**Your assignment:** Report each line of the data that has "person" somewhere in it.

**Records contained in a dataset:**
----

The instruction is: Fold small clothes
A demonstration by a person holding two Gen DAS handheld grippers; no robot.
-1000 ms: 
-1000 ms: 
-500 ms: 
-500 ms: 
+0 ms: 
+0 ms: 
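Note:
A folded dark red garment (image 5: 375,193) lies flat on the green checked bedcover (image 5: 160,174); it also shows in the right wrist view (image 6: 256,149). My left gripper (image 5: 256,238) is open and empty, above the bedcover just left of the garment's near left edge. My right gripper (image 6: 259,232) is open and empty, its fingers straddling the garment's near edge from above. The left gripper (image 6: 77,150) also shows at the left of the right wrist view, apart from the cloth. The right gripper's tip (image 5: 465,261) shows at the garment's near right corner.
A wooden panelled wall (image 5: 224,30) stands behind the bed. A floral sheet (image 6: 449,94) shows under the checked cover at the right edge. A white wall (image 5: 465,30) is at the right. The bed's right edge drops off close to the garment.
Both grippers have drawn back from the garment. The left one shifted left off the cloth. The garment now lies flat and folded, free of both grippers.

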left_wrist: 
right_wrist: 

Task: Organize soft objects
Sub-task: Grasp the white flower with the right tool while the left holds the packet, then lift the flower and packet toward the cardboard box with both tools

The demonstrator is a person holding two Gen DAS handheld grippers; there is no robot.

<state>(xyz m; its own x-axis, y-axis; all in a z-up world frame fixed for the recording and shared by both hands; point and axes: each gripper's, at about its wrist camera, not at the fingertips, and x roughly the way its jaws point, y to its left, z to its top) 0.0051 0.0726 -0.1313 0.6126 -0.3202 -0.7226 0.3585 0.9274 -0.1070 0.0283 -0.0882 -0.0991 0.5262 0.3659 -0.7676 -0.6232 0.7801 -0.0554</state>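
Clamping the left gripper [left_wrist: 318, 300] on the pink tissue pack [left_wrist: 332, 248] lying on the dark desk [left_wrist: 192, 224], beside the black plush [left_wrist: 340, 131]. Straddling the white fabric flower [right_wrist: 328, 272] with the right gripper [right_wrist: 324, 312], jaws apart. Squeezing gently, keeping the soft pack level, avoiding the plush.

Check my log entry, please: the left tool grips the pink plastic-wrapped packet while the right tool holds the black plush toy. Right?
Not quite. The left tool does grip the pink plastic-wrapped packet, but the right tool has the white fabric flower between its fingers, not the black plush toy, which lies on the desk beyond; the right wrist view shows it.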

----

**Final answer:**
A demonstration by a person holding two Gen DAS handheld grippers; no robot.
The demonstrator is a person holding two Gen DAS handheld grippers; there is no robot.

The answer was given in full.